LEAPS are options with longer-term (a year or longer) expirations compared to most common options. As in the case of common options, LEAPS come in two types: puts or calls. The name is and acronym, derived from the phrase “Long-Term Equity Anticipation Security”. LEAPS always expire in the third week of January. They are available on thousands of stocks and many indexes.

One of the characteristics of LEAPS is that their value wastes away very slowly during their early stages of life. Thus, they can be much more stable than short-term common options, whose value is always decaying at an accelerating rate as the expiration date approaches.
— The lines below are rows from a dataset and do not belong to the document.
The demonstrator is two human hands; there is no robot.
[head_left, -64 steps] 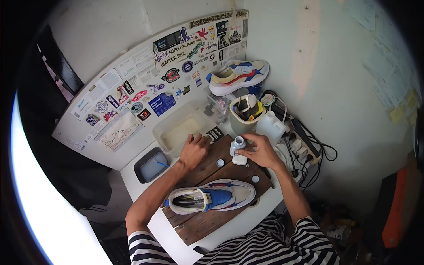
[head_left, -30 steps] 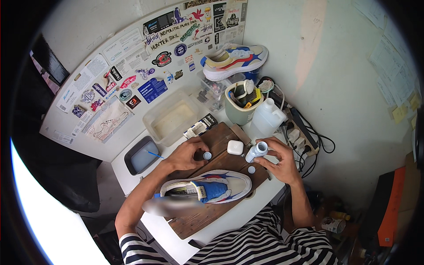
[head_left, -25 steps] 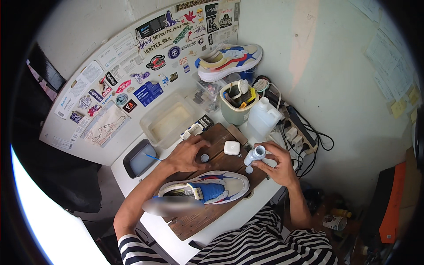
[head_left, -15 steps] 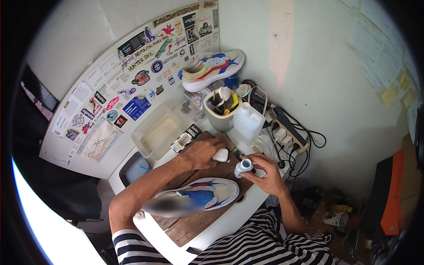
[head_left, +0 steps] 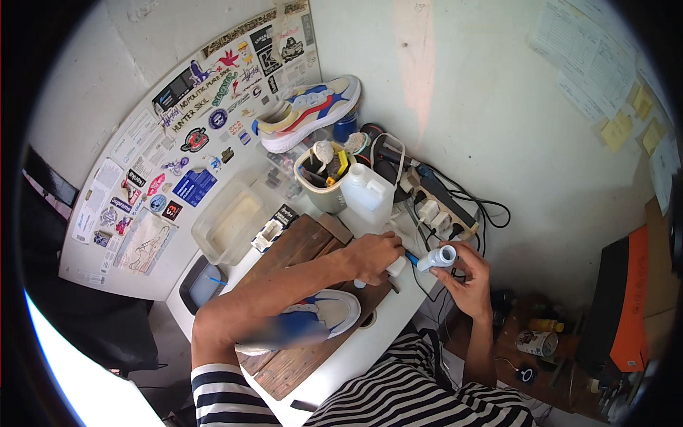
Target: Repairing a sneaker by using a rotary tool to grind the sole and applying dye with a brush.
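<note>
My left hand (head_left: 377, 257) is closed over the board's far right end, its fingers around a small white rounded block (head_left: 396, 267). My right hand (head_left: 466, 274) grips a small pale-blue, uncapped bottle (head_left: 435, 259) by its side, tilted with the mouth toward the right. Between the left hand and the bottle shows a short blue stick-like piece (head_left: 411, 258); whether a hand holds it, I cannot tell. Below my left forearm a multicoloured sneaker (head_left: 338, 311) lies on the brown wooden board (head_left: 299, 370), partly covered and blurred. By its toe lies a small white disc (head_left: 360, 284).
A matching sneaker (head_left: 309, 114) rests at the back, above a tool-filled bucket (head_left: 324, 196). Beside it stand a white jug (head_left: 366, 192) and a power strip (head_left: 441, 206) with tangled cables. Left are a clear plastic tub (head_left: 228, 220) and a dark tray (head_left: 203, 285).
My left hand has moved right with the white block, close to the bottle. My right hand has shifted right, and the bottle is now tilted. The whole view has also shifted.
</note>
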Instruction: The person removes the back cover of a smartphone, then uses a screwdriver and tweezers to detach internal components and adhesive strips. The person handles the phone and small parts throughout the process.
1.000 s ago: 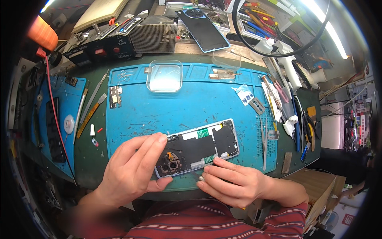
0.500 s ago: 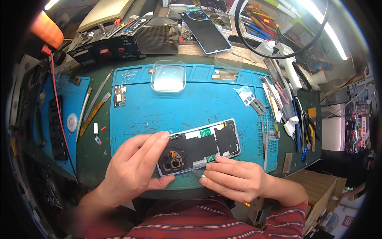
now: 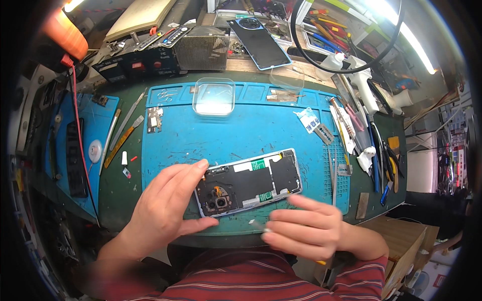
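- This place looks like a small phone repair workshop;
- a phone has its back off, so its insides show;
- a big blue mat, with little trays along its far edge, covers much of the green counter;
- a small circuit board sits on the mat;
- tools lie about, like a yellow knife and a razor blade;
- lots of colourful tool handles are bunched at the back;
- a black machine with a red switch stands behind the mat.
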`<state>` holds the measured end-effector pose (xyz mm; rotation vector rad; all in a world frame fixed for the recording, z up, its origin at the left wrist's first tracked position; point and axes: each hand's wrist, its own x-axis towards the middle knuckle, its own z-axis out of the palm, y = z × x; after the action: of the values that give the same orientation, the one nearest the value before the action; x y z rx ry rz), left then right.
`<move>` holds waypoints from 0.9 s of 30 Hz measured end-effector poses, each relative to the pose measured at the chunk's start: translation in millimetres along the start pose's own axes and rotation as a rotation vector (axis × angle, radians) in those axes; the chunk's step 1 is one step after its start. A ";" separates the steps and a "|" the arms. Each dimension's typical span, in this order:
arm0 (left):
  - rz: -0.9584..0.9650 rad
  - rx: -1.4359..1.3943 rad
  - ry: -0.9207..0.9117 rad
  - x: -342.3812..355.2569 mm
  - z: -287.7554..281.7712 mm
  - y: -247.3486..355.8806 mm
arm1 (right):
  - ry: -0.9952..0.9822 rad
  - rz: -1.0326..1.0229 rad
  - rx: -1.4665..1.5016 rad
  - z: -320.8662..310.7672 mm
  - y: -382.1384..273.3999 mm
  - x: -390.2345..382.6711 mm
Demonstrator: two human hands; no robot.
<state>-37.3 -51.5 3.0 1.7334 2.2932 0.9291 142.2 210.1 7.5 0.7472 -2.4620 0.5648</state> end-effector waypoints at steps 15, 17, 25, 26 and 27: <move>-0.096 -0.035 -0.130 3.0 -13.4 13.0 | -0.045 0.662 -0.586 -56.1 27.4 -41.9; -0.088 -0.042 -0.120 0.7 -11.7 11.0 | -0.114 0.778 -0.380 -47.7 16.2 -36.5; -0.071 -0.097 -0.076 -7.3 -6.3 4.1 | -0.015 0.837 -0.281 -41.4 18.7 -27.9; -0.072 -0.093 -0.076 -7.5 -6.4 4.2 | 0.022 0.838 -0.275 -43.8 17.9 -28.9; -0.073 -0.088 -0.076 -7.7 -6.8 4.4 | 0.012 0.846 -0.208 -46.1 18.6 -31.1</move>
<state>-34.1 -60.5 8.8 1.6106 2.2175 0.9195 169.2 260.2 21.7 -0.4204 -2.6975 0.5712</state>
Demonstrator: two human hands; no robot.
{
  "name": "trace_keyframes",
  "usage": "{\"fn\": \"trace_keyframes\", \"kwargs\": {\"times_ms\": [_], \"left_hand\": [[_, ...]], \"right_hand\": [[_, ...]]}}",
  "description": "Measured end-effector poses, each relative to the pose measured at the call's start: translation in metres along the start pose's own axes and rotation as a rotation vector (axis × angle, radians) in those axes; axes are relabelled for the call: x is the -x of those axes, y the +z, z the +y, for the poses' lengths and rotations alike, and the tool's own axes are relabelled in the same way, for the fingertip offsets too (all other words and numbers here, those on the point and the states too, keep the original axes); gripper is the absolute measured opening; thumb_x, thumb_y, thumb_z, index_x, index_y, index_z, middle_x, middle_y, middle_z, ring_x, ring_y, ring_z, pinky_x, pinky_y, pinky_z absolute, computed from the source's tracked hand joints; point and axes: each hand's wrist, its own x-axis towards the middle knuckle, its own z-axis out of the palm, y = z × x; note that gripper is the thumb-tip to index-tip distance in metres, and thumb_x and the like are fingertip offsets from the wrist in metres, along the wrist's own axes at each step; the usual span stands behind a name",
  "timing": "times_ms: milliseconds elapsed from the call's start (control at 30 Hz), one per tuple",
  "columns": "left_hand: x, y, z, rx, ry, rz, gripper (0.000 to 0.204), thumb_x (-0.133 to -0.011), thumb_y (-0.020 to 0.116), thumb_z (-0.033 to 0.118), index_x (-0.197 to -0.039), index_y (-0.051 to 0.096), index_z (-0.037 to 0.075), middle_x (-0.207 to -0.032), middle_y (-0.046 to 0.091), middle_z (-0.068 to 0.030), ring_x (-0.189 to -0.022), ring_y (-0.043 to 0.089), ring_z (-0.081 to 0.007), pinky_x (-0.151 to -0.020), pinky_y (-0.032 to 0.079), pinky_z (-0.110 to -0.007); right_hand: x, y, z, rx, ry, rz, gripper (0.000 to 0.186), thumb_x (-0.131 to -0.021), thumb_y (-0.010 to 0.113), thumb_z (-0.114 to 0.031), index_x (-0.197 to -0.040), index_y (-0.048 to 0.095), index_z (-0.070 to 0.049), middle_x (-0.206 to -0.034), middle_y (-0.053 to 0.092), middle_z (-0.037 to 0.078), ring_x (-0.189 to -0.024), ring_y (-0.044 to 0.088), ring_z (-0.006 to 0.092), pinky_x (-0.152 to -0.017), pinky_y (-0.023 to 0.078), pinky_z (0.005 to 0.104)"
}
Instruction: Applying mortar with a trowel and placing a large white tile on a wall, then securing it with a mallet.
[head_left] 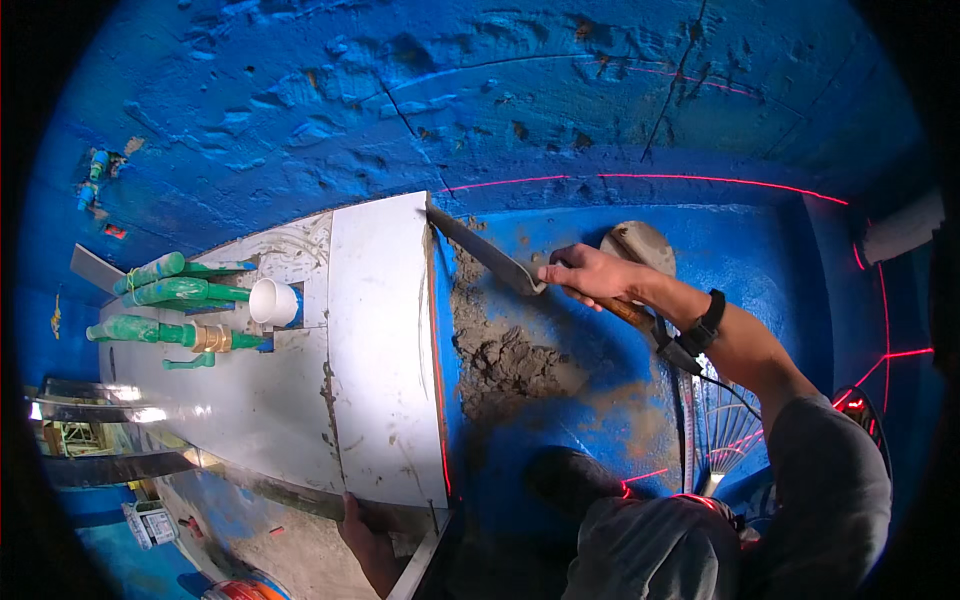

So, how can the conservative options seller use LEAPS. After all, we are normally interested in selling short-term out-of-the-money options to generate relatively frequent income. Yes, this is true, but there are some circumstances when we might consider using LEAPS.

LEAPS can be utilized very effectively as the long side in a calendar spread. Because they do not waste away as rapidly as short-term option, they can often be used to sell numerous, consecutive monthly short-term options against them.

If you own stock that you really don’t want to sell and you’d like to hold for a decade or more, consider selling next years’ out-of-the money LEAPS against that stock. Even for far-out-of-the-money LEAPS, you can collect a good premium because the options expiration date is so far away.

Likewise, selling very deep-out-of-the-money LEAP puts might be an interesting strategy to consider. As in the case of a LEAP covered call, the premium you receive can be quite substantial, even if they are very deep-out-of-the-money.